Hollywood's latest tempest is over a scary essay on the movie business by Jeffrey Katzenberg, the respected chairman of Walt Disney Studios and a man who has no obvious reason to be scared, since his studio was No. 1 in 1990.

The 28-page document implicitly recognizes an ongoing shift in the Hollywood power structure away from agents and back to the studios. The changes are unsettling. Those who stand to lose don't want to be reminded. Those who might gain are afraid because they are more uncertain than ever how to make hits. The old strategies don't work in a world where a no-star "little" movie like "Home Alone" dominates the box office for weeks.

Ostensibly written in a reflective mood for the consumption of Disney insiders only, the Katzenberg analysis was quickly faxed all over town. The essence: big stars and big budgets spell big trouble.

Outside Disney, some Hollywood types quickly accused Katzenberg of arrogance and hypocrisy. They believe that he expected the memo to be leaked and hoped to position himself as a pundit by stating the obvious: that the movie business is facing hard times.

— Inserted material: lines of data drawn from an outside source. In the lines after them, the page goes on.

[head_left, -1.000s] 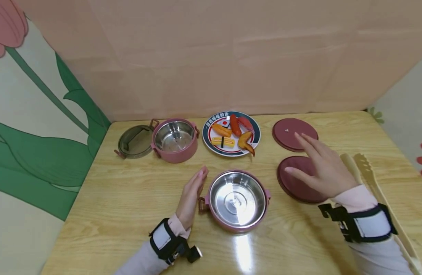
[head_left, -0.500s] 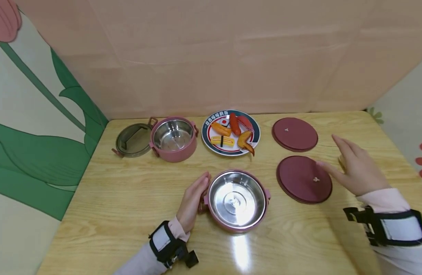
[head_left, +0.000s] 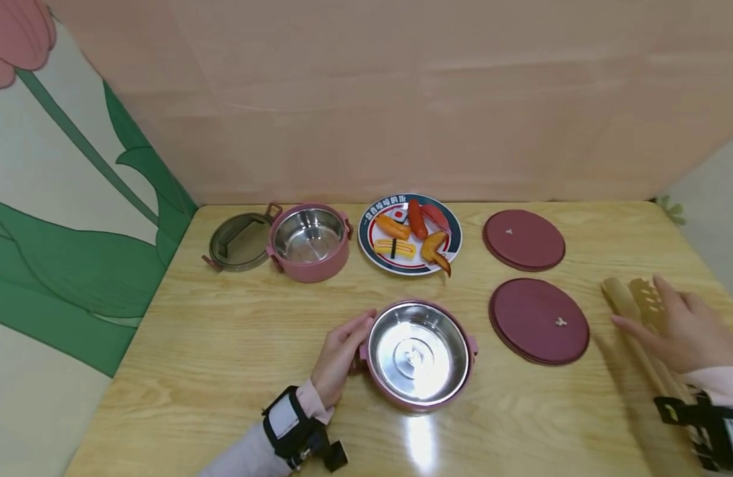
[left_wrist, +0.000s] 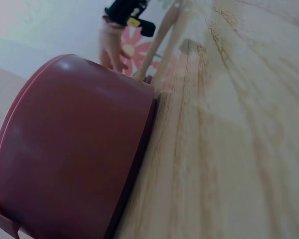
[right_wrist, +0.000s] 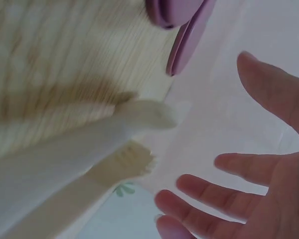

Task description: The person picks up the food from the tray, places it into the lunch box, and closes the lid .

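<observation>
Pot, lower centre of head view: glossy metal interior, smooth plastic-looking wall. Tongs, lower right: smooth, matt. Tabletop: glossy wood grain. Discs, right: matt.

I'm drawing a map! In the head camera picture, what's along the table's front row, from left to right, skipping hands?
Pink pot, maroon disc, round-ended pale utensil, toothed pale utensil.

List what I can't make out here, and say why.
Head: whether the left hand grips the round pink, steel-lined pot; the hand hides the contact.
Head: the long beige tongs, handle end hidden behind the right hand and black strap.
Left wrist: the pot's inside, hidden by its wall.
Right wrist: most of the round maroon discs, cut off by the top edge.
</observation>
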Motion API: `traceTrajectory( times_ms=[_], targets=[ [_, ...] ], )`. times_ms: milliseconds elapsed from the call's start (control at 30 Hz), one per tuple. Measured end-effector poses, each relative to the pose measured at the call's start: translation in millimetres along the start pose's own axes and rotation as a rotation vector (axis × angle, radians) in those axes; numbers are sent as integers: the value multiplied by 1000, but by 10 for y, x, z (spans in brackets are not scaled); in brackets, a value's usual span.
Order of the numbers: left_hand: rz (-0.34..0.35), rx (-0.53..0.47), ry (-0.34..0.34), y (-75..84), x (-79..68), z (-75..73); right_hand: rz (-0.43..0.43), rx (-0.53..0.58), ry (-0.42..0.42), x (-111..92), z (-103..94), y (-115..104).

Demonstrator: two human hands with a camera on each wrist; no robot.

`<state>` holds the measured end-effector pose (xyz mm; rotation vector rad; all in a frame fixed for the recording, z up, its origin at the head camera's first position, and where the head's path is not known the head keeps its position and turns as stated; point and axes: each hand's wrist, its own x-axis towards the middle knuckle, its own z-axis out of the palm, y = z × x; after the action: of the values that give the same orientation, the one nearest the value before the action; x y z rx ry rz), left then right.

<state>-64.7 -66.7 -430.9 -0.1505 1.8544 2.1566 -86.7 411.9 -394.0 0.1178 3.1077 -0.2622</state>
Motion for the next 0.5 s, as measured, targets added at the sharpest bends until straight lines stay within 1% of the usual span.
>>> traceTrajectory(
  times_ms=[167,367,400,433,500],
  targets=[
    [-18,22,-10,0,-17,3,57,-27,-12,-75,57,121],
    [-22,11,-32,9,-26,3,117,-60,-145,-164,133,174],
    [-24,5,-36,7,-24,2,121,-66,-152,-174,141,175],
    [-24,2,-41,5,-26,0,117,-61,-143,-184,150,180],
    [-25,3,-49,-5,-23,-4,138,-51,-117,-210,170,182]
  ],
)
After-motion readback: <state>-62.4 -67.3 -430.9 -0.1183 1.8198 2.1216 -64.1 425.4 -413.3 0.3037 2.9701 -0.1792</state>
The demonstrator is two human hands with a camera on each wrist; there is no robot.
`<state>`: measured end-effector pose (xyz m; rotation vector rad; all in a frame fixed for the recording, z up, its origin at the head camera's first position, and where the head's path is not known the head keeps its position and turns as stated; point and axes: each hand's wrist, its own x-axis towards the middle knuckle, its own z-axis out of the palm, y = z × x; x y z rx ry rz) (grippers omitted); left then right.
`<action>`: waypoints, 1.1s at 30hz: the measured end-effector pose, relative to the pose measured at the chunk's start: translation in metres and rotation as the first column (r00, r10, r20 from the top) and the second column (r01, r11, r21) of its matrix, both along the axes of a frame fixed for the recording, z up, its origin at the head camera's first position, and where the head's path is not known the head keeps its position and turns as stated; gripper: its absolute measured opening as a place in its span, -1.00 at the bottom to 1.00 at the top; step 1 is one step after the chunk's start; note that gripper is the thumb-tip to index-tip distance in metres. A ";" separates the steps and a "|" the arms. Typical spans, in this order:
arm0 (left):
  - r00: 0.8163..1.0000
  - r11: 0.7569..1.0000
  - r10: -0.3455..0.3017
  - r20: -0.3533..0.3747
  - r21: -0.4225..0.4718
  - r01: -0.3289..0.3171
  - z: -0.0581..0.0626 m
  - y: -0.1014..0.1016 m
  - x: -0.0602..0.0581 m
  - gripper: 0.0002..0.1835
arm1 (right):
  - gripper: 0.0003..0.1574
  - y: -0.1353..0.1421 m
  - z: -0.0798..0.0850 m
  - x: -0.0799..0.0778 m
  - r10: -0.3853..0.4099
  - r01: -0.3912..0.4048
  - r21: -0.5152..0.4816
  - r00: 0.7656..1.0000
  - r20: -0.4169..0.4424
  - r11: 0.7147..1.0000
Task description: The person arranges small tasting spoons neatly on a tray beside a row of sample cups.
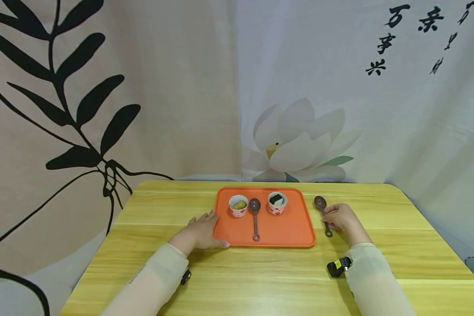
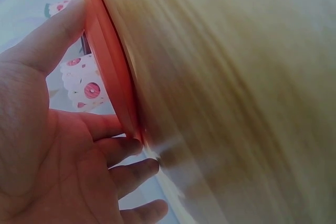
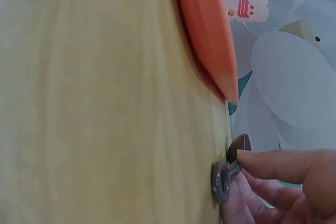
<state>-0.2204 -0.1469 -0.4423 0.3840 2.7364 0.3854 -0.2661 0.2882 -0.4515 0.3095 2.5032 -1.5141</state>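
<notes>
An orange tray (image 1: 284, 235) lies on the table with two patterned paper cups and a spoon on it. The left cup (image 1: 238, 211) holds something yellowish; the right cup (image 1: 277, 208) holds something black and white. Between them lies a brown spoon (image 1: 255, 219), handle toward me. My left hand (image 1: 201, 231) rests at the tray's left front corner, thumb on the front rim and fingers spread along the left side, as the left wrist view (image 2: 63, 156) agrees. Right of the tray, my right hand (image 1: 341, 219) pinches a second brown spoon (image 1: 321, 204) by its handle, its ring end low against the table.
The wooden table (image 1: 260, 285) reaches back to a hanging cloth (image 1: 189, 109) printed with leaves, a lotus and dark characters. Black wrist cameras (image 1: 339, 266) are strapped below both hands.
</notes>
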 end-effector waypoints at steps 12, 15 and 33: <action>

Already Warner Bros. and Paramount Pictures, gagging respectively on expensive misadventures such as "The Bonfire of the Vanities" and "The Godfather Part III," have announced that they are cutting costs.

Katzenberg's competitors also contend that the essay represents a grab for high moral ground on cost control despite the fact that Disney -- once famously cheap -- has been sliding toward high-priced scripts and stars. Such upcoming pictures as "What About Bob?" with Bill Murray and Richard Dreyfuss and the $35 million-plus "Rocketeer" are hardly inexpensive, they observe. Katzenberg acknowledges as much in his essay and states, "In the future we'll have to do a better job of controlling our appetite."

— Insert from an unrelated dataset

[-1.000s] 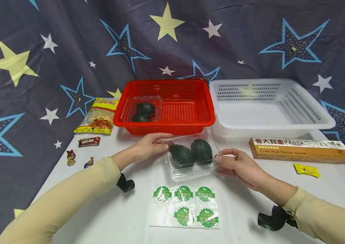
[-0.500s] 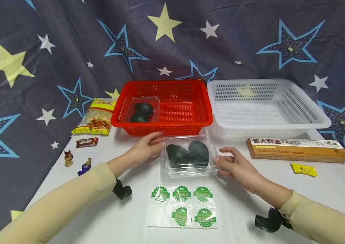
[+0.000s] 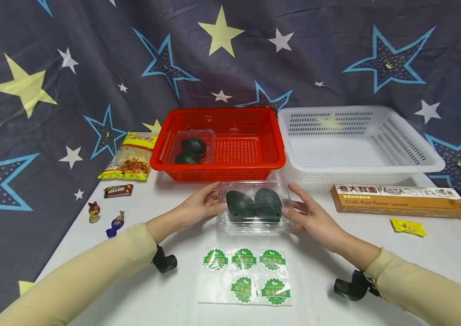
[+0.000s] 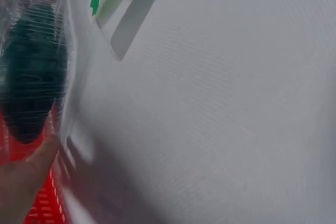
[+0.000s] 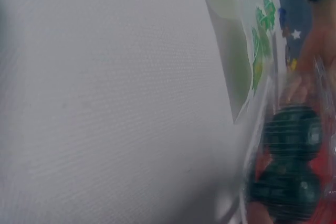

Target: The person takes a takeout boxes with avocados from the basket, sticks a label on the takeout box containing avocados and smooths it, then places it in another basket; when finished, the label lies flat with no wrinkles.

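A clear plastic clamshell box (image 3: 256,224) with two dark green avocados (image 3: 268,202) in it is in the middle of the head view. My left hand (image 3: 197,207) grips its left end, thumb in front. At the right end my right hand (image 3: 316,220) holds it, thumb at the front corner and fingers behind. Through the plastic, an avocado (image 4: 34,72) shows in the left wrist view and both in the right wrist view. Nearer me on the white table lies a sheet of green round stickers (image 3: 220,290). My farther fingers are partly hidden by the box.
Behind stand a red basket (image 3: 218,172), with another box of avocados (image 3: 192,146) in it, and a white basket (image 3: 364,174). A pasta box (image 3: 401,203) and yellow sachet (image 3: 408,227) lie right. A macaroni bag (image 3: 128,156), red-brown wrapped bar (image 3: 118,190) and wrapped candies (image 3: 117,221) lie left.
The clamshell box has turned from a slant to nearly square with me. My right hand has closed in on its right end, and my left hand stays at the left end.
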Available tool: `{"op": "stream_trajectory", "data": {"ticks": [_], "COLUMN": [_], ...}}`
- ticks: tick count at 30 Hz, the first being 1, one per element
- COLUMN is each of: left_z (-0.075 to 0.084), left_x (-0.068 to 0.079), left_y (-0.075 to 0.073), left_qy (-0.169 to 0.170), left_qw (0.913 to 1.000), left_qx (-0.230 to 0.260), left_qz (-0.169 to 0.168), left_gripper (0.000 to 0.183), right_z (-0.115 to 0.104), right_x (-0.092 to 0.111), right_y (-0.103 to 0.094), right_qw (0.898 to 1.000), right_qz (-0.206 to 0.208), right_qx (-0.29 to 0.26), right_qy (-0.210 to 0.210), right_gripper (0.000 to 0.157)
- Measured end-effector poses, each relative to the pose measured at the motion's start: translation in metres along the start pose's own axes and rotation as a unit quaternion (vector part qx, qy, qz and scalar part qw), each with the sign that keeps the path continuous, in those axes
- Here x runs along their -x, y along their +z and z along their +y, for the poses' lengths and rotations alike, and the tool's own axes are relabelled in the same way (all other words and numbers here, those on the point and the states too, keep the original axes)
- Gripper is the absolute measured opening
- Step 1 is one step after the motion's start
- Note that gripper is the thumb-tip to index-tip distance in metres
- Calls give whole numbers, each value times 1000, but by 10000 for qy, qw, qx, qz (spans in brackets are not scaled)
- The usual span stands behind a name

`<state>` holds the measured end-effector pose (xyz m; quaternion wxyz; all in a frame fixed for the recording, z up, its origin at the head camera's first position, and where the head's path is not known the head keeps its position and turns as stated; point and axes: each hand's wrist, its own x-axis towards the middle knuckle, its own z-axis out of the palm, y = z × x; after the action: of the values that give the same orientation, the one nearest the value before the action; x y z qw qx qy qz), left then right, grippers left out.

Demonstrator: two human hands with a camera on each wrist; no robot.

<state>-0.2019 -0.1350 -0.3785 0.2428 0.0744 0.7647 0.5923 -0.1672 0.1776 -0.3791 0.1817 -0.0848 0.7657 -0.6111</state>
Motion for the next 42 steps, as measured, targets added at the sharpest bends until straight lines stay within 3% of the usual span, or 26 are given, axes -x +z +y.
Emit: {"op": "stream_trajectory", "data": {"ticks": [15, 17, 19, 21, 24, 26, 28, 30, 32, 35, 37, 42], "left_z": [2, 2, 4, 4, 1, -2, -6, -10, -13, -17, -19, -26], "left_x": [6, 10, 18, 30, 53, 66, 77, 83, 86, 86, 85, 84], "left_y": [-1, -4, -7, -9, -8, -5, 0, 5, 10, 16, 18, 22], "left_qy": [-52, -63, -108, -120, -61, 15, 39, 0, -9, -38, -26, -11], "left_qw": [9999, 9991, 9953, 9808, 9431, 9128, 8891, 8679, 8510, 8384, 8331, 8196], "left_qx": [-84, -407, -963, -1945, -3315, -4057, -4527, -4903, -5185, -5388, -5476, -5689], "left_qz": [-80, -30, 8, 8, -249, -466, -671, -800, -840, -825, -774, -670], "left_gripper": [85, 85, 87, 89, 94, 100, 107, 115, 123, 130, 132, 137], "right_z": [-1, -5, -11, -18, -27, -30, -29, -25, -19, -10, -6, -9], "right_x": [4, 10, 20, 33, 52, 61, 66, 65, 62, 53, 46, 27], "right_y": [1, -1, -5, -7, -2, 7, 19, 32, 43, 53, 58, 73], "right_qw": [9999, 9989, 9933, 9799, 9494, 9322, 9129, 8903, 8709, 8500, 8437, 8232], "right_qz": [64, 219, 528, 895, 1041, 582, -98, -804, -1355, -1903, -2117, -2490], "right_qx": [102, 317, 736, 1206, 1725, 1916, 2247, 2759, 3293, 3913, 4115, 4316], "right_qy": [-46, -253, -715, -1313, -2411, -3014, -3407, -3534, -3388, -2971, -2719, -2719], "right_gripper": [78, 74, 67, 56, 46, 44, 43, 41, 44, 54, 58, 62]}}
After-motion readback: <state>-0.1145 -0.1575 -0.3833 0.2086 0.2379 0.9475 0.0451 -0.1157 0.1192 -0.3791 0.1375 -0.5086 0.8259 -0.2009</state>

In arguing against the big-budget picture, Katzenberg's essay contains a number of barbs. He offers an unfavorable bottom-line view of "Bugsy," a Warren Beatty film about mobster "Bugsy" Siegel, directed by Barry Levinson, now being filmed for rival studio Tri-Star.

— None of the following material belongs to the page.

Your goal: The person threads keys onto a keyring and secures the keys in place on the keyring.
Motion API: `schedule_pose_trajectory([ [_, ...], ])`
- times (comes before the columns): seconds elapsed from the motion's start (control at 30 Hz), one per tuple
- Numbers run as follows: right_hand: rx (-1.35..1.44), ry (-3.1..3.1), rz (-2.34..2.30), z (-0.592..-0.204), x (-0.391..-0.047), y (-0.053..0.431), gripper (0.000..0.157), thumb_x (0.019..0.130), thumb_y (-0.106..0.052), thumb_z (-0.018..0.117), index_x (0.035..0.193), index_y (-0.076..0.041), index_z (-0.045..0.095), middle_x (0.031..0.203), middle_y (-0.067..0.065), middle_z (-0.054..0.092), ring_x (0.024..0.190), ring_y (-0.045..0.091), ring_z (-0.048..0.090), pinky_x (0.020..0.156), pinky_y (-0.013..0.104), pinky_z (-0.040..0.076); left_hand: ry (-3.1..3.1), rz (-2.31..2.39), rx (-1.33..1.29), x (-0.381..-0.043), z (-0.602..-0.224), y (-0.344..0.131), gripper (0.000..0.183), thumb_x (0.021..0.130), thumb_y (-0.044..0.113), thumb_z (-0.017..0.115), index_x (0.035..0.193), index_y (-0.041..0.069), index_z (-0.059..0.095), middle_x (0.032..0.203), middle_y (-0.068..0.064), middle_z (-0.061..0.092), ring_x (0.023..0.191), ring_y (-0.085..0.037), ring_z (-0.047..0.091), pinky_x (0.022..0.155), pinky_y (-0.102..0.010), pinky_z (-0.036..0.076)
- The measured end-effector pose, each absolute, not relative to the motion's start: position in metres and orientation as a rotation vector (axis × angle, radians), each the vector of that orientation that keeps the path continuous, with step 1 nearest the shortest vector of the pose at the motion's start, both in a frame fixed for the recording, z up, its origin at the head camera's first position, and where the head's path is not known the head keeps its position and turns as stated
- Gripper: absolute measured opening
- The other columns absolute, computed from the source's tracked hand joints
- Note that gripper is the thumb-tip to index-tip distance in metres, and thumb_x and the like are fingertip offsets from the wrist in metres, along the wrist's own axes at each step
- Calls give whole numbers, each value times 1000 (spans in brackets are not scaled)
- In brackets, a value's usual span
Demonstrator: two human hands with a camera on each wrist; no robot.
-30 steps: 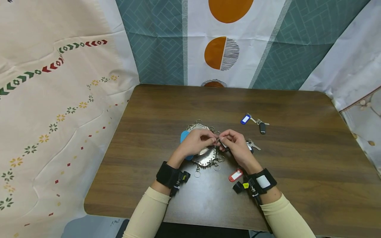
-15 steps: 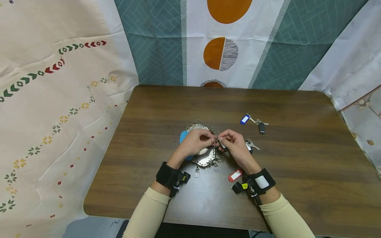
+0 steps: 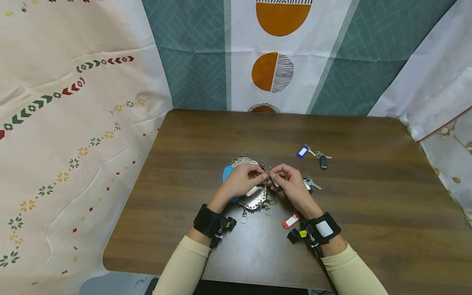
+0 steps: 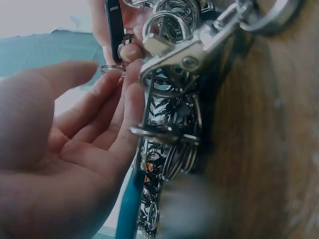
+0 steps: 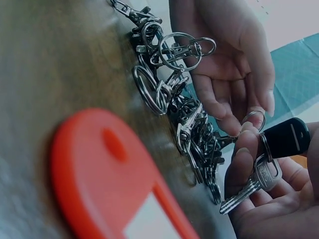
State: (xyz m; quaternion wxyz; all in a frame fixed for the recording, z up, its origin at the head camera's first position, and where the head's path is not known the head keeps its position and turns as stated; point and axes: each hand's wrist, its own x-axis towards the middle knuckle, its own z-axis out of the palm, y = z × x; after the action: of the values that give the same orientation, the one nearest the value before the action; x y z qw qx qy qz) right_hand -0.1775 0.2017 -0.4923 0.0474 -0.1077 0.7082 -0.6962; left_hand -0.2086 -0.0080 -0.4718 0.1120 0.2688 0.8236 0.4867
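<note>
Nearest the person on the tabletop (image 3: 239, 254), a red tag (image 3: 291, 221) lies loose. Beyond it, the right hand (image 3: 289, 184) pinches a key ring (image 5: 266, 149) carrying a black tag (image 5: 286, 137) and a silver key (image 5: 269, 177). The left hand (image 3: 241, 180), thumb and forefinger brought almost together, seems to pinch a small ring (image 5: 256, 112) just beside it. Both work at the right edge of a silver metal disc (image 3: 252, 200), its rim crowded with clips (image 5: 187, 122). Attaching the key looks under way but unfinished; the rim's clearly visible clips carry no keys. Left to do, judging by what lies loose, are the red tag, a white-labelled tag (image 3: 308, 187) with keys beside the right hand and, farthest, a blue tag (image 3: 302, 151) and a dark fob (image 3: 323, 162), each near a key. The white labels show no legible writing; marks on the silver key's head are too small to read.
</note>
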Motion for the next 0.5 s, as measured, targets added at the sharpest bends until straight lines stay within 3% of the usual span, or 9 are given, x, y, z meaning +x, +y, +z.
schedule_pose_trajectory([
  [0.2,-379,2166,-2115,-494,-177,202,19,103,-4,61,110,13,58,87,13,68,69,20,64,63,26,58,2412,1440,761,-206,-474,-8,11,97,25,73,102,15,72,97,-2,73,83,-8,69,74,-28,58],
  [0.5,-358,2253,-2050,-490,-176,202,14,102,-6,62,107,7,62,87,13,69,68,22,63,62,27,57,2407,1451,785,-207,-475,-6,30,94,25,76,121,13,68,102,-2,73,87,-8,69,78,-28,58],
])
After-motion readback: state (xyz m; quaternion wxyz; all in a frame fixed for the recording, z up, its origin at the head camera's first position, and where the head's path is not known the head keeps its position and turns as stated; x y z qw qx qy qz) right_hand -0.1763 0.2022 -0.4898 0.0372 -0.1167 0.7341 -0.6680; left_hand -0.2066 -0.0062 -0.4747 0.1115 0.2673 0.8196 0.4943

Katzenberg asserts that when Beatty and Levinson offer Disney "a big period action film, costing $40 million, with huge talent participation {in profits} ... we must hear what they have to say, allow ourselves to get very excited ... then slap ourselves a few times, throw cold water on our faces and soberly conclude that it's not a project we should choose to get involved in."

Katzenberg does not spare his studio's own recent Beatty effort, "Dick Tracy." The film "made demands on our time, talent and treasury that, upon reflection, may not have been worth it," he says.

But no one associated with Beatty or Levinson -- including the powerful agents and lawyers behind them -- is flattered. It doesn't stop there; Katzenberg speaks of the lure of doing business with "the likes of Steve Martin, Bill Murray, Dustin Hoffman and Sylvester Stallone" but concludes that the past year "should have demolished once and for all" the notion that such stars can guarantee big box office performance.

If they could, he asks, "then how can one explain what happened to the 1990s vehicle for 1989's 'most bankable star,' Jack Nicholson, to say nothing of the heralded return to the screen of Robert Redford?" The allusions are to two notable flops -- Nicholson's "The Two Jakes" and Redford's "Havana" -- neither of which was a Disney film. Katzenberg concludes that "we must blaze a path away from unreasonable salary and {profit} participation deals."

These comments contain an implicit threat to agents who have dominated the industry because they play a role in controlling the destiny of top names (and collect a substantial percentage of their earnings). The essay suggests studios can drive a tougher bargain since no one is perceived as essential.

Katzenberg also turns to new players in town: the Japanese. He questions the logic that led to Sony's purchase of Columbia Pictures and Matsushita's acquisition of MCA Inc., parent of Universal Studios. "The Japanese are getting into a business that is to some extent outside of their cultural context," he writes. While filmmaking is "about the conveyance of emotion," he continues, the Japanese "culturally err on the side of withholding emotion."

Rivals are unlikely to be soothed by Katzenberg's sober appraisal of his own studio's performance. He acknowledges that Disney has "drifted away from {its} original vision." The studio made its mark by reviving careers of flagging stars (Bette Midler, Dreyfuss) and allowing many to move on when their success made them expensive.

Disney has had an enviable string of major hits in the past few years: "Pretty Woman," "Three Men and a Baby," "Who Framed Roger Rabbit," and "Honey, I Shrunk the Kids." But Katzenberg does not celebrate the fact that Disney was No. 1 at the box office last year. That merely underscored that 1990 was "a year of steady decline for all of Hollywood," he warns.

Having had his say, Katzenberg may want to keep a low profile for a few days until a new topic dominates Hollywood chat. But perhaps he will console himself by reflecting that on Wednesday -- the day his essay was published in Daily Variety and prominently featured in the Wall Street Journal -- Disney stock jumped more than five points.